Stored entries:
== Segment start ==

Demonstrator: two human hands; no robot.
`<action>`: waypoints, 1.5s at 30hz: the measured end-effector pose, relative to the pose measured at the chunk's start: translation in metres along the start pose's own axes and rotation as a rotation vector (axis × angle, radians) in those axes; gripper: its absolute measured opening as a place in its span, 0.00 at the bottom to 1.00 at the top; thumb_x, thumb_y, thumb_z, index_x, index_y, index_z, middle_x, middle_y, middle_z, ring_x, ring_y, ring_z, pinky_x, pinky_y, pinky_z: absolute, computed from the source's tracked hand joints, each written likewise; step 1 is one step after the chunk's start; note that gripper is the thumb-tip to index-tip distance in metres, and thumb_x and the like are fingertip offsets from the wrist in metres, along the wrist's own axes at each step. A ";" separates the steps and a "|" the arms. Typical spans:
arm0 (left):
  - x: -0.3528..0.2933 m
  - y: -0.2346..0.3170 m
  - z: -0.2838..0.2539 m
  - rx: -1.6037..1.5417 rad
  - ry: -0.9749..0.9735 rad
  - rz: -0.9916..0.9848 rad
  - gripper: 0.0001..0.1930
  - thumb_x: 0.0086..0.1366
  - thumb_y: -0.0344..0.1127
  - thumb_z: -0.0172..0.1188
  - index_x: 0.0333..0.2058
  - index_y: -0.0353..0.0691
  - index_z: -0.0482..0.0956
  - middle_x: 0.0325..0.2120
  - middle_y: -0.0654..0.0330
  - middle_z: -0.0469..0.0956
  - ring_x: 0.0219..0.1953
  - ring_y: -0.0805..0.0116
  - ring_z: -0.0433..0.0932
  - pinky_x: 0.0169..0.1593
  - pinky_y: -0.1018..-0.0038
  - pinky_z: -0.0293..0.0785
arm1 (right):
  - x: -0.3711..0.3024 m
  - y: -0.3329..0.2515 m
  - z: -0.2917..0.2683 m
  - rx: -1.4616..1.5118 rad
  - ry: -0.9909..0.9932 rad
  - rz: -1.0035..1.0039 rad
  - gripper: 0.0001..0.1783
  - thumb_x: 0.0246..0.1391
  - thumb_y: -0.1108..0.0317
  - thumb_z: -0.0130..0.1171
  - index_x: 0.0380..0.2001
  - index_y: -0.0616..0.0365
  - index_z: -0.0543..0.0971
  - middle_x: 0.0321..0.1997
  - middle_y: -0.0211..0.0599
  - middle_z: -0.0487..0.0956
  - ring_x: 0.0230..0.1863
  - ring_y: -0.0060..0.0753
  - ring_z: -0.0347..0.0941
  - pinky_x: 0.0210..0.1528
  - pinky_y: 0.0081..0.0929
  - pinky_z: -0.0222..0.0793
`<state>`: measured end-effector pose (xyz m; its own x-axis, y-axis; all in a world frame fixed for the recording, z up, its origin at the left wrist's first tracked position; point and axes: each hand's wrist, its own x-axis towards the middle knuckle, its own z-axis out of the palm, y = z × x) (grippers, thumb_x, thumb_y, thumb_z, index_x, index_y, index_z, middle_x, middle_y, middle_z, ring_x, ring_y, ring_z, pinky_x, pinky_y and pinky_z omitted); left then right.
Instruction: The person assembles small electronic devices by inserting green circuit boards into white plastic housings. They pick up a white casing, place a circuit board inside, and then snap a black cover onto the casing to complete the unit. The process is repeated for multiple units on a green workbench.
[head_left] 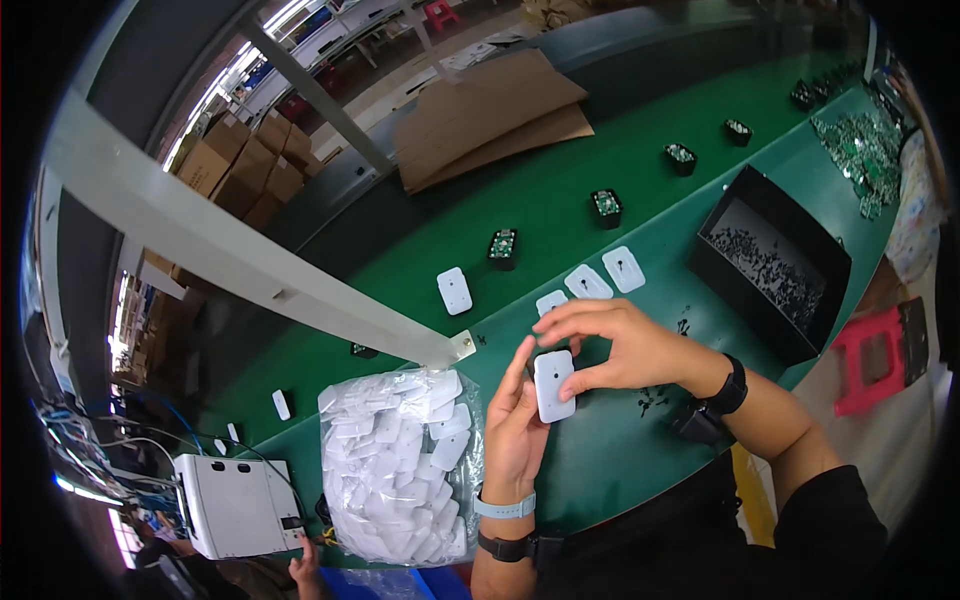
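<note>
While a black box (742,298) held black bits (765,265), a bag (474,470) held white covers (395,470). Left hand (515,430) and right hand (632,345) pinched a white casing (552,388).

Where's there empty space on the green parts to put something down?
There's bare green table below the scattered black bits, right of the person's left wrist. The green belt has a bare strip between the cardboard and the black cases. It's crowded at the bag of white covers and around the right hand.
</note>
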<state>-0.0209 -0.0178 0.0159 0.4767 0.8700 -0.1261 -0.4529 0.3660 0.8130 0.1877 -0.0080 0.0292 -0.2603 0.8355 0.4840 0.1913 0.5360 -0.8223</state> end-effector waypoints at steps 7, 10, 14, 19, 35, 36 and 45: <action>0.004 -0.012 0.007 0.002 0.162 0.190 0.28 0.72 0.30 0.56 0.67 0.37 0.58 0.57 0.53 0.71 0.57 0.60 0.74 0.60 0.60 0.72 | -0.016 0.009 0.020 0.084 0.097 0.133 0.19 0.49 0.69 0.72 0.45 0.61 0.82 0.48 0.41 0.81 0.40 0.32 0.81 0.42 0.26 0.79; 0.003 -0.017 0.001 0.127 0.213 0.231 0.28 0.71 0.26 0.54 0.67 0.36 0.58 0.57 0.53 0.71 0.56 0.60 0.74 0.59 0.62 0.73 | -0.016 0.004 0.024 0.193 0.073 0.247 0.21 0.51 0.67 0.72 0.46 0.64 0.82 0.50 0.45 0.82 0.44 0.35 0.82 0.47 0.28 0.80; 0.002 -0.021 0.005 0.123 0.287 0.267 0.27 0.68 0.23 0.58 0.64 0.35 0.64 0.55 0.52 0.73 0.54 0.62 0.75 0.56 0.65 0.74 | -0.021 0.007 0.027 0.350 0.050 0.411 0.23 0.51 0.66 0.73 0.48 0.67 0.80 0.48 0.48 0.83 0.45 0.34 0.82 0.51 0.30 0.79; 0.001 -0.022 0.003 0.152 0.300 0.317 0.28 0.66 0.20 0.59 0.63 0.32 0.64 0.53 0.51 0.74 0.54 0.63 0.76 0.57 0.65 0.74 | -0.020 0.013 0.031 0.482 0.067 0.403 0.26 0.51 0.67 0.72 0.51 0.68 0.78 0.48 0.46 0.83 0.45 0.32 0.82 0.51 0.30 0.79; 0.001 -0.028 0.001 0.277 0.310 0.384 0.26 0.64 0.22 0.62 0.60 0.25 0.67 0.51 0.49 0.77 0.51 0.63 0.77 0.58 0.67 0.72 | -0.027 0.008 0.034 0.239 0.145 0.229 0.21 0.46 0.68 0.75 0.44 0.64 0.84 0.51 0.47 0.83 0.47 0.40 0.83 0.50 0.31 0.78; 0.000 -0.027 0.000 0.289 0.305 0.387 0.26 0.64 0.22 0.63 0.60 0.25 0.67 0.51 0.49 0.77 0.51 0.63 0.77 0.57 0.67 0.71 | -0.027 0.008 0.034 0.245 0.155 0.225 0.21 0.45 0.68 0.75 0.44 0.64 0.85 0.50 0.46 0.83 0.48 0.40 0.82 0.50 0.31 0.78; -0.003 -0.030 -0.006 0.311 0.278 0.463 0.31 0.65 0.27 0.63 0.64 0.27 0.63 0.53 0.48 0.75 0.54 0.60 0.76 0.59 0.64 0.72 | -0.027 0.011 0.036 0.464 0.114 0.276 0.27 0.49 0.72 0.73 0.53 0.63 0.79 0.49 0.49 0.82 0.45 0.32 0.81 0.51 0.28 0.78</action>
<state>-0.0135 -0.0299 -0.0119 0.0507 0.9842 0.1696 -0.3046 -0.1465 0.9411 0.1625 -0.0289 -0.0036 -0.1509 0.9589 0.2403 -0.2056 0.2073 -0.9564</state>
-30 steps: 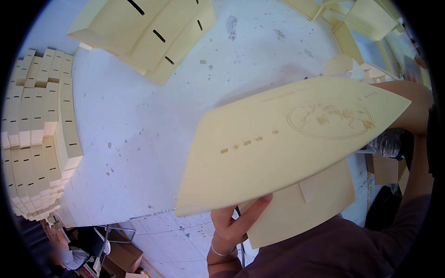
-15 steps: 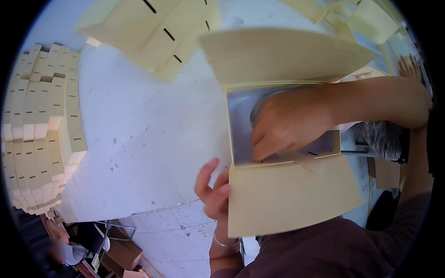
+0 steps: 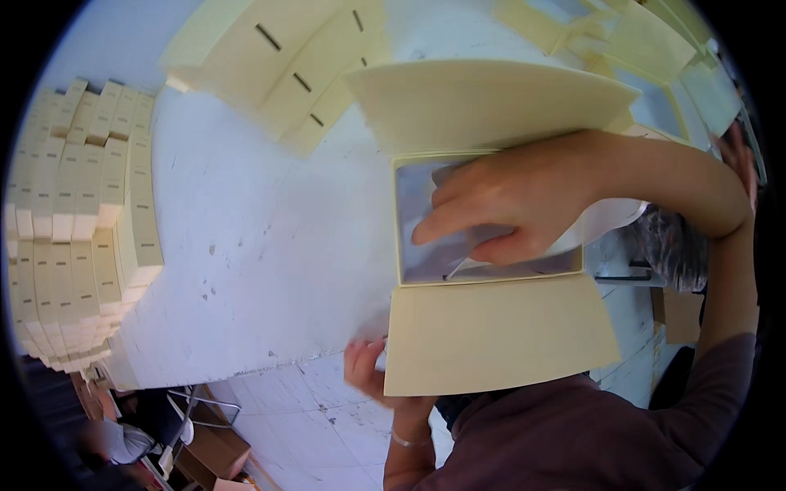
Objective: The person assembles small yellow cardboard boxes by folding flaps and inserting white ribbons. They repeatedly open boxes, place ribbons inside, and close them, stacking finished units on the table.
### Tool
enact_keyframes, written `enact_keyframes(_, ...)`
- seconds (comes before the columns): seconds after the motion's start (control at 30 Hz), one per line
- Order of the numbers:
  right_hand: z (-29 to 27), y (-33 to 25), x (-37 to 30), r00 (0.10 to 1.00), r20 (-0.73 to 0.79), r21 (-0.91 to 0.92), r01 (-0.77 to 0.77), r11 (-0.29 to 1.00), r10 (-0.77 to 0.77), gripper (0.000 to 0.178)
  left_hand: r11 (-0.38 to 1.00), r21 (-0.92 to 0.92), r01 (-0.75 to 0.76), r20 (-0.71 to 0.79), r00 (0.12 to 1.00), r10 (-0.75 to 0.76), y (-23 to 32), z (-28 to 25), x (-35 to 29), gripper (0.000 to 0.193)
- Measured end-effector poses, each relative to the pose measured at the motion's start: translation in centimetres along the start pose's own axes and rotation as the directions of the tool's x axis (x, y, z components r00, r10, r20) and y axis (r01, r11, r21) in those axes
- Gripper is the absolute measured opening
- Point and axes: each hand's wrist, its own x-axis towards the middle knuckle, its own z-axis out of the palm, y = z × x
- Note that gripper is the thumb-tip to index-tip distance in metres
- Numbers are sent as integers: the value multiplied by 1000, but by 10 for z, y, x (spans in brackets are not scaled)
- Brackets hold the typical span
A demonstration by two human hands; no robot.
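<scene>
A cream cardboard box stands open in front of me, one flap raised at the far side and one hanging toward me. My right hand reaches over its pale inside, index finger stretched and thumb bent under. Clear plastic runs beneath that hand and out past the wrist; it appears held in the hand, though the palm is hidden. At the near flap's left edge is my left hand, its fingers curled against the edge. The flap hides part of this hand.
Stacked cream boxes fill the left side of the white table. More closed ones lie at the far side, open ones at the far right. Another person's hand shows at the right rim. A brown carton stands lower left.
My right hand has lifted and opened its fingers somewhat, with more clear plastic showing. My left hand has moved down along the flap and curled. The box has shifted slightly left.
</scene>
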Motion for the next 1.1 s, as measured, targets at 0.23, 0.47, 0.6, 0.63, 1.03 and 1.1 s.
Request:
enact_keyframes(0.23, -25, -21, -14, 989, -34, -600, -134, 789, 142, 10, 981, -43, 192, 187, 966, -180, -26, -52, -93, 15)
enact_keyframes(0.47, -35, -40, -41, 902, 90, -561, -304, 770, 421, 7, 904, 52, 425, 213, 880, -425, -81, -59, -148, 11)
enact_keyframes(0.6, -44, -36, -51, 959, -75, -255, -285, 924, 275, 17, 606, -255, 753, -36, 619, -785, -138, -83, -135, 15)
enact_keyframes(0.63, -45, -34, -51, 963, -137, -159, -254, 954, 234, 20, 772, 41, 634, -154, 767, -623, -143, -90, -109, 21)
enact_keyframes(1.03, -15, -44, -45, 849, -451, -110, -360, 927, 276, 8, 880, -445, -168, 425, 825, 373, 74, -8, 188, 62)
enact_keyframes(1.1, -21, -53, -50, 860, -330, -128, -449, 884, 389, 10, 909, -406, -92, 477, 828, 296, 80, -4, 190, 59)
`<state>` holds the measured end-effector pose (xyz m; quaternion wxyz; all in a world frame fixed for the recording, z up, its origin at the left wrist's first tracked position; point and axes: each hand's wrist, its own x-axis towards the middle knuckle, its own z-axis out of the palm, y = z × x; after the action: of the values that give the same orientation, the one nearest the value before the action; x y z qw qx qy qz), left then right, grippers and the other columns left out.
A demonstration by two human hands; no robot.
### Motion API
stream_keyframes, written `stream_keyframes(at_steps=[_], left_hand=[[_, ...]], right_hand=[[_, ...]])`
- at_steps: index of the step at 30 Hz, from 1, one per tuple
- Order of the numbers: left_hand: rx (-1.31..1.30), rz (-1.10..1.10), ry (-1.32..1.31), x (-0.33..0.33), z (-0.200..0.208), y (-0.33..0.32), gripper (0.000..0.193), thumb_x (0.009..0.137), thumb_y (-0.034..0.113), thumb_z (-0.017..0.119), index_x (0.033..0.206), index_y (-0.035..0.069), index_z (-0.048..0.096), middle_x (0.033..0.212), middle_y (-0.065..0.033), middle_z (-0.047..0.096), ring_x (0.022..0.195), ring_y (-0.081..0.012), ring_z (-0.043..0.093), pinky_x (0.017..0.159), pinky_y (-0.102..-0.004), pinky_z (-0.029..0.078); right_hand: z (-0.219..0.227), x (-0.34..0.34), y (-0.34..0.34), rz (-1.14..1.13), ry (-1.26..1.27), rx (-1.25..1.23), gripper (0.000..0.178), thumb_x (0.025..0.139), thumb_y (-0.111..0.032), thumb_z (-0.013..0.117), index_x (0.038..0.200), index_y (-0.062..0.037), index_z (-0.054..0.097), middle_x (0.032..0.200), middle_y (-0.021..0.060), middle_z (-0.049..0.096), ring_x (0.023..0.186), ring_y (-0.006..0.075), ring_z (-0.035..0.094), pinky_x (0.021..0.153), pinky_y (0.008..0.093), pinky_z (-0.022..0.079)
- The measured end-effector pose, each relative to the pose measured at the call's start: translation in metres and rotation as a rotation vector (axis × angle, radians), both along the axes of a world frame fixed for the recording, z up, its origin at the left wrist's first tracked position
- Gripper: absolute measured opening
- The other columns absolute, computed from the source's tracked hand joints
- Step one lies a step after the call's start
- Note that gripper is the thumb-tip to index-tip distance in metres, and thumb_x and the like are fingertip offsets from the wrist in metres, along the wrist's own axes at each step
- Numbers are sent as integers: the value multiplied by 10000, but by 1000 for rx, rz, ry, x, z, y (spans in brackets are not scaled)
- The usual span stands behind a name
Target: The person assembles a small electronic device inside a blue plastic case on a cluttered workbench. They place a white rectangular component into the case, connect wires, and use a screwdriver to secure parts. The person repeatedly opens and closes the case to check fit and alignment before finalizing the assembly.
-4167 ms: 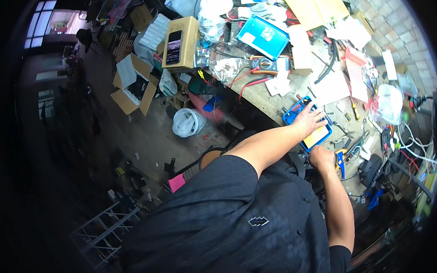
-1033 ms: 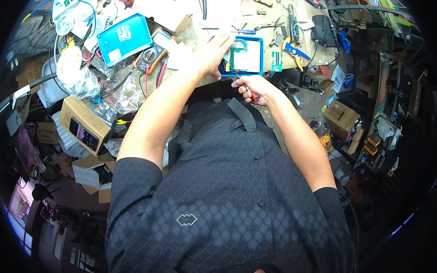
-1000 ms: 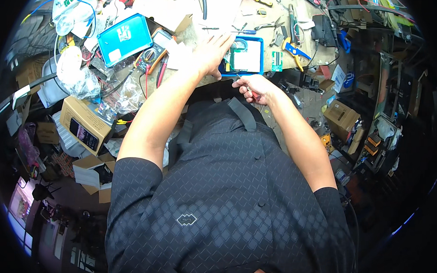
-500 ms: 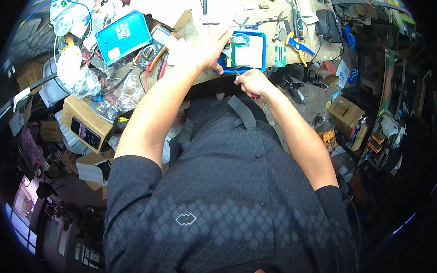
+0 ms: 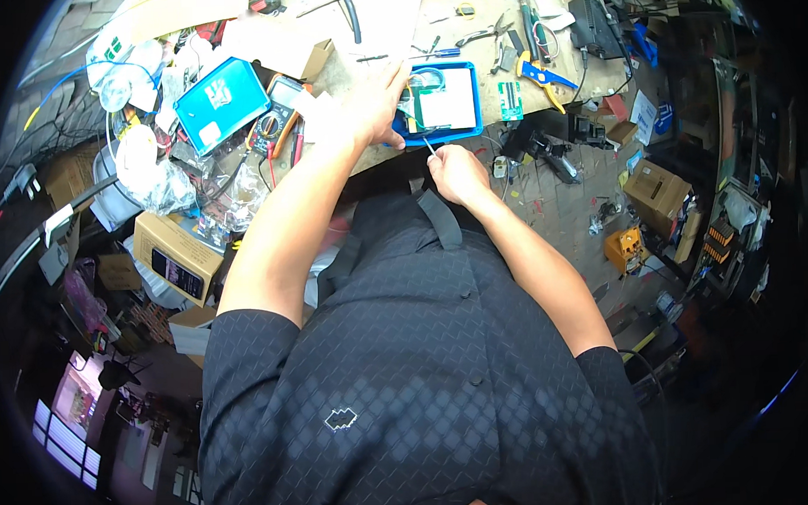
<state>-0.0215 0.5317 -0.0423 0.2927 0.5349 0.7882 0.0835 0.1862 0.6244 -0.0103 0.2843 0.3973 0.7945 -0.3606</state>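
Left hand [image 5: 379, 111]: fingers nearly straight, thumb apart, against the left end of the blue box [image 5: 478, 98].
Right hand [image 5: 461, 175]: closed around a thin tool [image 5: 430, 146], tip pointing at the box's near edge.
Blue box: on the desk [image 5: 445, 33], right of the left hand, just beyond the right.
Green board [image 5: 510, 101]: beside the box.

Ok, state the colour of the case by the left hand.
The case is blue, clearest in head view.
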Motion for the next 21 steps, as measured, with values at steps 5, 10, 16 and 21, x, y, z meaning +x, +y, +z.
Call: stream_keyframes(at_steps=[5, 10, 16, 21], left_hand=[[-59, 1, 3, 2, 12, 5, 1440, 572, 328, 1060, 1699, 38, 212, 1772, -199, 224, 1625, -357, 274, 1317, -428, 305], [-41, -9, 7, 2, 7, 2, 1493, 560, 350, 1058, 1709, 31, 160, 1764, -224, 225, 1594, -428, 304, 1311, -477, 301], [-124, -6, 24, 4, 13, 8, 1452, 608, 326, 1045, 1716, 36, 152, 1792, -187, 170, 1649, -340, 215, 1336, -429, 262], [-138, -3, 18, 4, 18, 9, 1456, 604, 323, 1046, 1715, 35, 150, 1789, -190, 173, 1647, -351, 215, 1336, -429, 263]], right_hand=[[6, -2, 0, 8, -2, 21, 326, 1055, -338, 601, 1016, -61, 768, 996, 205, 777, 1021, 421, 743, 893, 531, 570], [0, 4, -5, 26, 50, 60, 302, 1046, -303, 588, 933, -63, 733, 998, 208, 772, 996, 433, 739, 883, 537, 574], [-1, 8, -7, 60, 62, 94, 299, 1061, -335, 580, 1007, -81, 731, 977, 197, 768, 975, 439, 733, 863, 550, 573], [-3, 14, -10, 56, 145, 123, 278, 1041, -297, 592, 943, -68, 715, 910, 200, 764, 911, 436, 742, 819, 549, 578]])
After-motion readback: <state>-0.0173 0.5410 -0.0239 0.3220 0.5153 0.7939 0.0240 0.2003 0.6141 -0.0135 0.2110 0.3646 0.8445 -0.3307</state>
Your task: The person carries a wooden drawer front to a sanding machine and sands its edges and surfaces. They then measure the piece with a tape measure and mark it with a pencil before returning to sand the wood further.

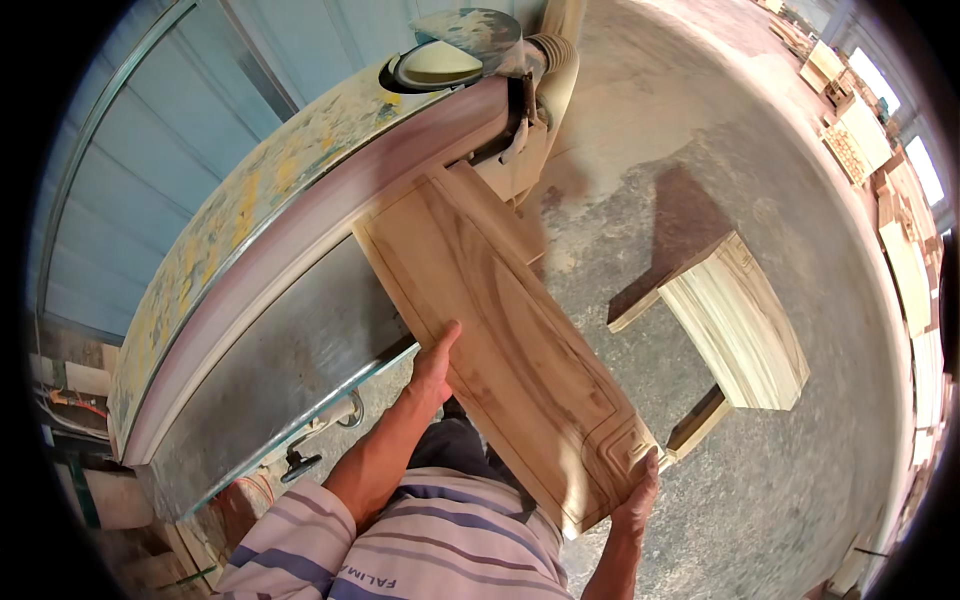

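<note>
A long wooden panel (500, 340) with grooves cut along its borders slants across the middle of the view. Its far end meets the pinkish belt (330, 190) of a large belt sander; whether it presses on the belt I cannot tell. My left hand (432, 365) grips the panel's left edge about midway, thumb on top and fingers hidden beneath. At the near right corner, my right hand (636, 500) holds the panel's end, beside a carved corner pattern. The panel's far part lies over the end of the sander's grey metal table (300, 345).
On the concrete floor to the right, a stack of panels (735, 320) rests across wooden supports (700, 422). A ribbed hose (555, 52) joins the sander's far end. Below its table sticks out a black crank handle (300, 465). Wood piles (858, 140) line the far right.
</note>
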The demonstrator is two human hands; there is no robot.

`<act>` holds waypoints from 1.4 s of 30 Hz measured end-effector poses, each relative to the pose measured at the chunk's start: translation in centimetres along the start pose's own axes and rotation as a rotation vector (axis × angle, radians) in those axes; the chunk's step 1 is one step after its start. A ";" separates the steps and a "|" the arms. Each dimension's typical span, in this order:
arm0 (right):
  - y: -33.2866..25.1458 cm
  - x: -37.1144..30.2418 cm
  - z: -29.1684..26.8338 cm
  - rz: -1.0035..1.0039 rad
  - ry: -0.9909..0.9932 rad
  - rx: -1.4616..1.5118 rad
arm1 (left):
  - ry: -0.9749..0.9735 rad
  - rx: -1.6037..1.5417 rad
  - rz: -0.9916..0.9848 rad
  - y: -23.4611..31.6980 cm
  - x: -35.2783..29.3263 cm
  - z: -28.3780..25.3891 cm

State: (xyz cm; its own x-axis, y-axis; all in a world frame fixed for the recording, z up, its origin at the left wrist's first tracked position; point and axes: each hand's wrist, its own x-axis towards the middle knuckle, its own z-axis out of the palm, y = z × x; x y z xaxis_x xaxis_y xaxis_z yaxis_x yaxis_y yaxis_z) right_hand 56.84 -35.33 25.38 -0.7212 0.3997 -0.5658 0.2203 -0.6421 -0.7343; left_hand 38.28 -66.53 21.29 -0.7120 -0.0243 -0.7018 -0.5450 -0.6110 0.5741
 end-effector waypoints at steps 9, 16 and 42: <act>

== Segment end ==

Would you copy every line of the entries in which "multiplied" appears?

=== The completed task ===
- Numbers are sent as integers: the value multiplied by 1000, but by 10 for z, y, x (spans in brackets are not scaled)
- Numbers are sent as integers: the value multiplied by 10000, but by 1000 for rx, rz, ry, x, z, y (spans in brackets are not scaled)

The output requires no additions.